Cork’s building boom shows no sign of slowing

Cork’s building boom shows no sign of slowing
Cranes over Cork cityPic; Larry Cummins

THE pace of development in Cork city shows little sign of slowing, with the first month of the new year bringing a major city centre sale and planning news from all over the city and suburbs.

A recent industry report from AECOM confirmed that Cork construction continues to grow.

“This year’s review unlocked a message of positivity and optimism within the construction industry in Cork,” said Glenn Hanna, head of cost management in AECOM in Cork.

“With a nationwide 20% growth rate, Cork is set to thrive as the city continues to expand and prosper.”

Brexit is the great unknown facing all industries and sectors, but Conor O’Connell, southern regional director of the Construction Industry Federation (CIF), doesn’t see it having an immediate impact on Cork.

“Even with Brexit, the prospects are bright for the coming year,” he told the Echo. “There are significant infrastructure projects taking places — the Dunkettle Interchange, the Port of Cork and the possibility that the Ballyvourney bypass will commence before the start of next year.

“That’s as well as the projects occurring in the city centre, the hotels and office project that are well underway.”

Cranes over Cork city.Picture Denis Minihane.
Cranes over Cork city.Picture Denis Minihane.

Signs of the resurgence are visible in all parts of the city, with cranes on the skyline and protective hoardings around dozens of on-street sites.

When concerns are raised by business about issues in Cork, it is about the urgent need for more homes and better transport and other infrastructure.

Mr O’Connell believes this need will ensure Cork’s growth continues for years to come.

“There is an infrastructure backlog, whether it is residential houses or whether it is roads, rail and public transport,” he said. “It covers a whole range of sectors, including schools.

“We have a growing population, a growing employment base and that infrastructural backlog will have to be met.

“We have no choice but to build what is needed for our society.”

This will also be the year when Cork starts to see the fruits of work that has been underway for some time.

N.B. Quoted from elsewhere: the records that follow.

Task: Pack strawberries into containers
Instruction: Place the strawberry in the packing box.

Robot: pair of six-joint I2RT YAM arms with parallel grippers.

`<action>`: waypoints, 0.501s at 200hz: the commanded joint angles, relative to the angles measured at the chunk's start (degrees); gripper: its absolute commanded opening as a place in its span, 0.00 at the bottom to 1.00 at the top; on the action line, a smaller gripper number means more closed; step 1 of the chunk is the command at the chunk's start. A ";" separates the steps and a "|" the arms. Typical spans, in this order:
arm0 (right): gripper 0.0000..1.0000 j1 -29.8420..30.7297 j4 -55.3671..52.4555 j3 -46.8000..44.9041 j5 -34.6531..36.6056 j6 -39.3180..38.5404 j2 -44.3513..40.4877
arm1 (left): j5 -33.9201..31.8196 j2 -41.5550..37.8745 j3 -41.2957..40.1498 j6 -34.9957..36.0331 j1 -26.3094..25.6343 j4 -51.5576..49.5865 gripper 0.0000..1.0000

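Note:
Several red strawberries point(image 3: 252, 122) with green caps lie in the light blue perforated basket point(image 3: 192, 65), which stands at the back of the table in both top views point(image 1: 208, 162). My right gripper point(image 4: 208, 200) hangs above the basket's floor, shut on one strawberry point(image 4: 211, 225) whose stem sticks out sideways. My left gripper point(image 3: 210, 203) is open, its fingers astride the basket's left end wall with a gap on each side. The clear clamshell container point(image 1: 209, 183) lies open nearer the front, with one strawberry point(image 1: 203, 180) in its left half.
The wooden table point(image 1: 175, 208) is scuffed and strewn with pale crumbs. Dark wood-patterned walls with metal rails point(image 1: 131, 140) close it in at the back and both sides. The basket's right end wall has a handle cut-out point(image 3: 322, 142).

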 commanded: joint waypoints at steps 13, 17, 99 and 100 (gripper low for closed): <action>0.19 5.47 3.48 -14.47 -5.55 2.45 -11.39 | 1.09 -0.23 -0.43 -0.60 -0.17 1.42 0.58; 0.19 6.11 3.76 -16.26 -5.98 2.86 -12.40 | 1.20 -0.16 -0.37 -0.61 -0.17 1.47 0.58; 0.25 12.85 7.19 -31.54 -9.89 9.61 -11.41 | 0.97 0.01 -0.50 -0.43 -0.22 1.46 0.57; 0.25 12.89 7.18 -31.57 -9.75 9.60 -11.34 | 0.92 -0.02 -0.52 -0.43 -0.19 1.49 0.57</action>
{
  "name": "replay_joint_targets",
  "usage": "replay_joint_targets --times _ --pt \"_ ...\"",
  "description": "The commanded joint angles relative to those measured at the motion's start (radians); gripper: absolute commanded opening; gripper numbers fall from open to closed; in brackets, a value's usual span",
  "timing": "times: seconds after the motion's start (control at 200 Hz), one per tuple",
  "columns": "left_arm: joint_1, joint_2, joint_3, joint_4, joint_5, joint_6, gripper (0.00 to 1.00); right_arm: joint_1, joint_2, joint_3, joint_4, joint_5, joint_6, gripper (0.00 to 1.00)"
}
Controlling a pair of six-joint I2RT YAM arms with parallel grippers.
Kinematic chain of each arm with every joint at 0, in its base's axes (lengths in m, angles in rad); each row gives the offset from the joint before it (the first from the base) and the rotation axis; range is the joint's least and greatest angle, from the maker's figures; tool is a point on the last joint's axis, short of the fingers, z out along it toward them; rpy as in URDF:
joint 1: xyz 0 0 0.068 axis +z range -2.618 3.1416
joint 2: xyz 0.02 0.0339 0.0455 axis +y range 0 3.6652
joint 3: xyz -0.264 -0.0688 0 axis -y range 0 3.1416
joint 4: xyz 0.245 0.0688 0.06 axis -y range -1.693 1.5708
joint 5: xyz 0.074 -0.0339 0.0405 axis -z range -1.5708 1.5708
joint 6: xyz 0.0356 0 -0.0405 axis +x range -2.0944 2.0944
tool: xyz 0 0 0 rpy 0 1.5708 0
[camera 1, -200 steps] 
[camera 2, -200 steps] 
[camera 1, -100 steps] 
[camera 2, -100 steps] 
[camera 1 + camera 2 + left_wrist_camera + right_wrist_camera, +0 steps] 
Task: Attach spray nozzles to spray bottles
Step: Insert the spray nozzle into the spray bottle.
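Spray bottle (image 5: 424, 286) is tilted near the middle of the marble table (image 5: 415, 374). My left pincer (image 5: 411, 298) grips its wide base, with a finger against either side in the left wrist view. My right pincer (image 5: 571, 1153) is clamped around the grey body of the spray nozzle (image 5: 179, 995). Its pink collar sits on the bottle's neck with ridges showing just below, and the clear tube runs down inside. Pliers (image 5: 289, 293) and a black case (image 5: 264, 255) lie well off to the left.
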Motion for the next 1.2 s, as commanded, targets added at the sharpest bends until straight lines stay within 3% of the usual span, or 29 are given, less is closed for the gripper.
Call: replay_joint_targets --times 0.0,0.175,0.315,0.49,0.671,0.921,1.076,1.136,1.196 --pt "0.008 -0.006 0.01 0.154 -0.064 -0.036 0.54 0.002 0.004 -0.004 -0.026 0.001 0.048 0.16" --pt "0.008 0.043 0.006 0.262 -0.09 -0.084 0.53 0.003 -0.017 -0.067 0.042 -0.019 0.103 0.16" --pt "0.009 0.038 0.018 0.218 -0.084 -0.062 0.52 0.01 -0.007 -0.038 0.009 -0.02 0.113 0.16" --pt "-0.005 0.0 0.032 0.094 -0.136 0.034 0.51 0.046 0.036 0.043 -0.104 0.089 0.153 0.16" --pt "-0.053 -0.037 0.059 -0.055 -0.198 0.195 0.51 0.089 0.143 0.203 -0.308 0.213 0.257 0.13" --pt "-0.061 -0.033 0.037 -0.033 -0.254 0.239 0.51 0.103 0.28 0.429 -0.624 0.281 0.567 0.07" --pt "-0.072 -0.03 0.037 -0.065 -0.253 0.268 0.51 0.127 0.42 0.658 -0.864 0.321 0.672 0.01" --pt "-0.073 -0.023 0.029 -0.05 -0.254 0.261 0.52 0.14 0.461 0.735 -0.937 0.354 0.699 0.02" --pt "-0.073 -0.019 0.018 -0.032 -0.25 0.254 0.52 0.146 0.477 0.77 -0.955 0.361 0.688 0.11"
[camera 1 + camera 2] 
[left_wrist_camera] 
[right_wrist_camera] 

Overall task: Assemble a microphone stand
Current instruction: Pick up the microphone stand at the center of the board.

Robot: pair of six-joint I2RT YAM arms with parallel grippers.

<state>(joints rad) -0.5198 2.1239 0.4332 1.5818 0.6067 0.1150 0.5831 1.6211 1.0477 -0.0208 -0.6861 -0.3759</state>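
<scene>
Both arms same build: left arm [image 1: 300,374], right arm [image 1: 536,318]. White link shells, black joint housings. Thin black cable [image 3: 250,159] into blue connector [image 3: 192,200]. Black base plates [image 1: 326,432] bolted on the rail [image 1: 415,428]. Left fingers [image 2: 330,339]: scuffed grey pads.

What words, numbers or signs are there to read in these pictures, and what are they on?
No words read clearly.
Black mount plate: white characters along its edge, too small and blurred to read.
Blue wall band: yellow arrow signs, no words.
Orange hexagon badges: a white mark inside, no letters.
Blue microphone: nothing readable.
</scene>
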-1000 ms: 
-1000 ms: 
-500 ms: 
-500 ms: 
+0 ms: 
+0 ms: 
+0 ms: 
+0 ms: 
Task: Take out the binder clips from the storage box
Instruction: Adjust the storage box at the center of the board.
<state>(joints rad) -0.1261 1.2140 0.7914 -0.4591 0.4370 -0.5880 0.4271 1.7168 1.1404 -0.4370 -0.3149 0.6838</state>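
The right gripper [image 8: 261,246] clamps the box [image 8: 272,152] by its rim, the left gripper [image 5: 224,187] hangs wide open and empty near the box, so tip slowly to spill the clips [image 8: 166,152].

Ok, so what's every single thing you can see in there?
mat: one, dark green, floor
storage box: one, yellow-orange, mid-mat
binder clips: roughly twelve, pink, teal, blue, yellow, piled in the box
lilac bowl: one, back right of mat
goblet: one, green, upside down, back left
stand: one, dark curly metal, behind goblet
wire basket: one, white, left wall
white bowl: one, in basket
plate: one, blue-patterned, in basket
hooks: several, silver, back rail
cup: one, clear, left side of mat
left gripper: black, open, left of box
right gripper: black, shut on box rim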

The Maldron on South Mall became the first new hotel in the city in 14 years, when it opened its doors in the days before Christmas. The hotel is operational and is reporting brisk bookings while work continues to complete its dining and conference facilities.

Covering most of the block bordered by South Mall, Parnell Place, and Beasley Street, the four-star hotel is owned and operated by Dalata Hotel Group.

The second-largest hotel in Cork when fully completed in the coming weeks, it will be made up of 163 bedrooms, two restaurants, a bar, a cafe and five meeting rooms of varying sizes.

Nearby, the new University College Cork Centre for Executive Education, which is located in the former Cork Savings Bank building at 1 Lapps Quay, opened in November. It will house Cork University Business School (CUBS) and Irish Management Institute (IMI) programmes.

This is Phase One of a two-phase development for the business school in the city.

Another, larger, building development is expected to be announced later this year.